Harvard University has launched The Black Teacher Archives, a major new research project to explore the history of African American education.
The first phase of the project will archive and digitize the state journals of Colored Teachers Associations, which operated for more than 100 years, from 1861 through 1970.
Project leaders say providing access to these materials, largely the products of teachers in segregated Southern schools, will revolutionize research in the history of education, African American studies, and the study of critical pedagogy.
“Through these journals, we see Black schoolteachers as both thinkers and doers, what we might call ‘scholars of the practice,’” said Jarvis Givens, co-principal investigator and assistant professor at the Harvard Graduate School of Education. “For more than a century, they were engaging in deep study; combining the best thinking from the mainstream educational domain — which excluded them — with the political and cultural ideas generated in their own Black intellectual networks.

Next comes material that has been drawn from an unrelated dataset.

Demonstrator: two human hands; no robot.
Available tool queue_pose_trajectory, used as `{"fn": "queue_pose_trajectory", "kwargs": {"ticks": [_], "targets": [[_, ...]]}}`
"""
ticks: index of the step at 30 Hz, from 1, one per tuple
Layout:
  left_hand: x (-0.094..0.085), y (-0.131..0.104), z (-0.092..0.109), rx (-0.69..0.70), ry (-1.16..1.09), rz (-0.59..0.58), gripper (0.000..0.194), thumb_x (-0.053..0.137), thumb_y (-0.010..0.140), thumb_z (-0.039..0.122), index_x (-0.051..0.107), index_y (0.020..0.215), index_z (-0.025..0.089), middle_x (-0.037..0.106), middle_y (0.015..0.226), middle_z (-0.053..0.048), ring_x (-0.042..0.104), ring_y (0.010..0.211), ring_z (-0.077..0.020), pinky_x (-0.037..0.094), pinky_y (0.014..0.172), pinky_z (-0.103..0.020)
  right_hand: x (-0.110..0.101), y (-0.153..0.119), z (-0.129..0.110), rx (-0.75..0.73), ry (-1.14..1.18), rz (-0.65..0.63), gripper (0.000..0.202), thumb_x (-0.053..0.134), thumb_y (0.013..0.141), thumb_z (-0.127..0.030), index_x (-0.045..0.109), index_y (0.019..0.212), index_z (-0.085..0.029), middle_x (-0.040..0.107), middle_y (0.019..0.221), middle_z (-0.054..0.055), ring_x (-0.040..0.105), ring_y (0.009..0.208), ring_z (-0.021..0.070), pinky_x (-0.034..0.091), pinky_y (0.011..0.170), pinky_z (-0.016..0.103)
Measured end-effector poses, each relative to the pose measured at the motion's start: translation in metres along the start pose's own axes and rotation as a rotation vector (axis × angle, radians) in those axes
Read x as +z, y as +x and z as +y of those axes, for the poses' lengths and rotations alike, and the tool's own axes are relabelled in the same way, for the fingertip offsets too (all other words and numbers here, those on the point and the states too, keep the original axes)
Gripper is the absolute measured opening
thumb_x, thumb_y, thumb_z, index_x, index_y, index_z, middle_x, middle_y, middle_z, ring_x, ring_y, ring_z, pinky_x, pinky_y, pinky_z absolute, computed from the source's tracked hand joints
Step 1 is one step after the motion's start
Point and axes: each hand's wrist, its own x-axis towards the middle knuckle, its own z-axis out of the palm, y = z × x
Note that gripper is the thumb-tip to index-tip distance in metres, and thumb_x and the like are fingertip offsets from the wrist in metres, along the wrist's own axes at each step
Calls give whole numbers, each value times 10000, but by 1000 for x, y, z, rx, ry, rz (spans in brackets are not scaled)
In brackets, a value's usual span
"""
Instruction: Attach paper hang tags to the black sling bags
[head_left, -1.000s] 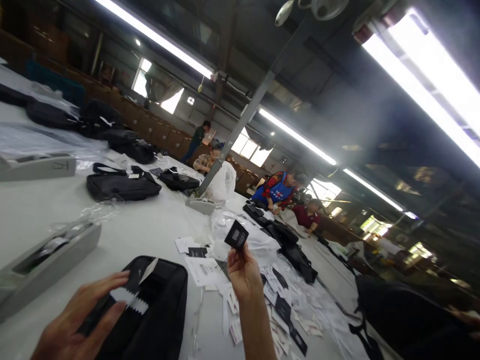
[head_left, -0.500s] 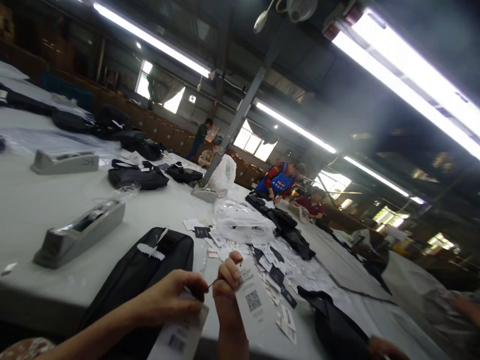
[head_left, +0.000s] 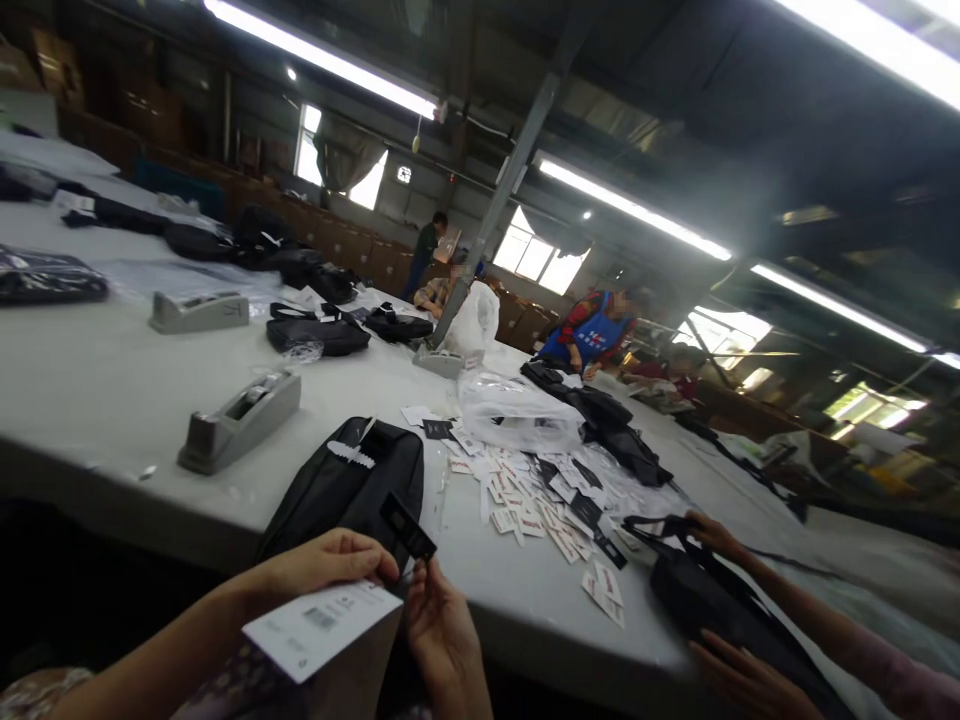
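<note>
My left hand (head_left: 337, 562) is closed on a white hang tag (head_left: 324, 622) printed with a barcode, which tilts below the fingers. Close beside it, my right hand (head_left: 442, 620) pinches near the lower end of a small black tag (head_left: 407, 527). Any cord between the two tags is too fine to make out. Behind my hands a black bag (head_left: 352, 490) lies on the white table (head_left: 517, 600), with a white serrated strip (head_left: 351, 455) on top. Loose white and black tags (head_left: 525, 505) are spread to the right of the bag.
At right, another person's hands (head_left: 716, 535) handle a black bag (head_left: 720, 600). Tape dispensers (head_left: 244, 420) stand on the left. Clear plastic bags (head_left: 517, 408) and more black bags (head_left: 319, 335) lie farther back, near a slanting metal post (head_left: 502, 190). Other people work beyond.
My hands have moved lower, and a small black tag now shows at my right hand where a white QR-code tag was. At right, the other person's hands have come onto the black bag.
</note>
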Motion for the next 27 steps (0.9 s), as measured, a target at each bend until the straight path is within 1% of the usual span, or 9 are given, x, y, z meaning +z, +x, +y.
{"fn": "queue_pose_trajectory", "kwargs": {"ticks": [4, 6, 8, 11, 14, 18, 21, 25, 27], "targets": [[1, -7, -18, -4, 18, 39, 327, 780, 628, 344, 686, 850, 122, 685, 724, -41, 547, 537, -87, 383, 519, -185, -24, -13, 33, -30, -77, -29, 458, 748, 685, -395, 545, 1040, -189, 695, 852, 57, 664, 751, 164, 517, 644, 256], [3, -8, -25, 26, 78, 94, 318, 775, 623, 364, 671, 792, 116, 668, 686, -30, 534, 524, -92, 379, 512, -194, -27, -27, 40, -47, -179, -65, 595, 663, 701, -576, 498, 1138, -207, 695, 878, 73, 668, 777, 197, 516, 629, 285], [5, -8, -28, 53, 152, 142, 324, 755, 636, 399, 643, 750, 117, 628, 624, -2, 498, 497, -84, 356, 490, -192, -26, -39, 45, -87, -274, -148, 659, 617, 698, -644, 497, 1157, -187, 690, 883, 84, 664, 789, 211, 506, 600, 281], [8, -7, -27, 101, 278, 156, 336, 689, 702, 444, 613, 774, 125, 586, 627, 20, 472, 519, -83, 343, 491, -189, -19, -47, 49, -190, -402, -322, 600, 724, 675, -497, 532, 1120, -144, 684, 874, 78, 656, 763, 198, 499, 619, 280], [7, -8, -21, 161, 444, 139, 323, 605, 776, 447, 616, 847, 132, 596, 718, 4, 496, 611, -104, 373, 545, -198, -18, -44, 52, -285, -424, -358, 549, 773, 619, -291, 561, 1102, -138, 685, 908, 78, 653, 781, 191, 503, 691, 295], [3, -15, -10, 255, 803, 312, 294, 503, 842, 427, 643, 861, 169, 617, 806, -26, 540, 748, -159, 422, 684, -247, -33, -29, 50, -426, -608, -207, 631, 698, 582, -130, 548, 1193, -168, 690, 787, 40, 631, 658, 163, 495, 595, 255], [8, -22, -2, 327, 1024, 481, 285, 445, 875, 404, 649, 880, 205, 616, 865, -46, 552, 819, -188, 417, 775, -283, -47, -20, 40, -706, -904, -23, 512, 655, 641, -129, 620, 1149, -183, 698, 857, 73, 639, 801, 216, 501, 776, 334], [24, -28, 12, 316, 1021, 392, 256, 425, 889, 365, 623, 836, 212, 629, 814, -31, 561, 799, -184, 413, 750, -263, -48, -20, 23, -1004, -959, 274, 407, 691, 688, -224, 662, 1093, -197, 592, 1210, 123, 501, 1153, 296, 337, 1029, 436], [32, -26, 16, 271, 985, 325, 242, 423, 891, 351, 598, 809, 206, 635, 794, -17, 565, 781, -173, 410, 725, -244, -41, -25, 17, -1008, -870, 247, 379, 696, 720, -300, 664, 1080, -186, 597, 1200, 130, 505, 1148, 289, 349, 1020, 432]]}}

“In light of this, the professional world of these educators must be taken on its own terms,” Givens said. “These journals will help us to do that. They will help us tell more dynamic stories of Black educators, especially given all that becomes possible once historical sources are digitized.”

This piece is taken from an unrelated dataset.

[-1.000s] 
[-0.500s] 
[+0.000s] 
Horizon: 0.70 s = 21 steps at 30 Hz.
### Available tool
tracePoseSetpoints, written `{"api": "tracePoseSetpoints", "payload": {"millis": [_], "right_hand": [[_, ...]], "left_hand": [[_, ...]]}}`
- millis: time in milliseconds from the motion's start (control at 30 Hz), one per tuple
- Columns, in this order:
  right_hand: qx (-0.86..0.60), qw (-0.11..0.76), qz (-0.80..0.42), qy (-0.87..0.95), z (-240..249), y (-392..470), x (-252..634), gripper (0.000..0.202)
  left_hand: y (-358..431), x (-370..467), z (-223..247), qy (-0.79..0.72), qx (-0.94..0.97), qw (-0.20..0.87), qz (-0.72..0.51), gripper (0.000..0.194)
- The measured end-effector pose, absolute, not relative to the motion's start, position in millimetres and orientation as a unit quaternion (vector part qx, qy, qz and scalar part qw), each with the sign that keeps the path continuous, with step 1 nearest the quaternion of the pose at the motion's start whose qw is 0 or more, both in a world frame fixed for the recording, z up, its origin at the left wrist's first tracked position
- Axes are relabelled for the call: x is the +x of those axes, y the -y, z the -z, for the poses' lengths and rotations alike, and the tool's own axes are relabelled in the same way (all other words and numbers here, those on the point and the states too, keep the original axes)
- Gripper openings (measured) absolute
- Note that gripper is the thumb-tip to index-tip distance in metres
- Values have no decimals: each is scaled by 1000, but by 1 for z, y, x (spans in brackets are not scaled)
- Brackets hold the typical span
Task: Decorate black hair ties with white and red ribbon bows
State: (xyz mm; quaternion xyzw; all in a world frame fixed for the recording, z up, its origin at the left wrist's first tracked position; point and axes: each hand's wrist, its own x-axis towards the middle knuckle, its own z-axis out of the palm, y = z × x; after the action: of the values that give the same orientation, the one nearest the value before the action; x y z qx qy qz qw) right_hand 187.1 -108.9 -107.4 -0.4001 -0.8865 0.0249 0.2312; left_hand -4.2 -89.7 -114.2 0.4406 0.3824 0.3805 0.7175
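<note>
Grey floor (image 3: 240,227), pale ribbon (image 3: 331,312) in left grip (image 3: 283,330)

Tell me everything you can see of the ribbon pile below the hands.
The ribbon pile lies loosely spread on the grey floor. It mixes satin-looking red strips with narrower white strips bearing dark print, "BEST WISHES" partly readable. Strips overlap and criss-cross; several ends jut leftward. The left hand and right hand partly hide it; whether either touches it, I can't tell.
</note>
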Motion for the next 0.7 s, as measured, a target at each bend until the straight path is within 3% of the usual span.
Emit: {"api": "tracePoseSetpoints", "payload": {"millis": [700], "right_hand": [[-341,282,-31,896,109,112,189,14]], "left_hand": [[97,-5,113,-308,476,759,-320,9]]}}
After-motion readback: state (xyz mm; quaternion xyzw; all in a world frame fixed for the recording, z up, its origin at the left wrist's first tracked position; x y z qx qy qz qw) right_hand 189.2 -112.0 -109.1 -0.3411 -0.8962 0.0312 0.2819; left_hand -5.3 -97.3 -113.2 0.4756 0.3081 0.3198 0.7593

James E. Ford, executive director of North Carolina-based Center of Racial Equity and Education (CREED), which works to close opportunity gaps in education for students of color, said this project could possibly address the issue of equity between Black and white students.
“With a project like this we can seize upon what has worked historically, and I think it would make for a more nuanced and sophisticated approach to how we teach,” Ford said. “The cool thing is the information is not exclusive. Perhaps teachers now white, Black or otherwise can learn how to apply those things to students and maybe that can give them a better chance at accessing the curriculum and better engagement in the lesson.”
Ford believes the project can also shed a light on successful practices from Black teachers of the past that often goes overlooked today.
“We learn the wisdom from the ancestors. … Black approaches to teaching and learning that can be unearthed and may have relevance in the modern context,” he said. “And I think that’s the most exciting thing about this project. … We may end up finding out that our ancestors captured something that we have underutilized.”
The Black Teacher Archives will be funded for two years with a $610,000 grant from The Andrew W. Mellon Foundation.
Imani Perry, a professor at Princeton University’s Department of African American Studies, and Givens will lead the project, partnering with scholars and archivists at historically Black colleges and universities.
“This is a world of teachers who cultivated dreams in generations of Black people, while living under persecution,” Givens said. Their stories have so much to teach us.”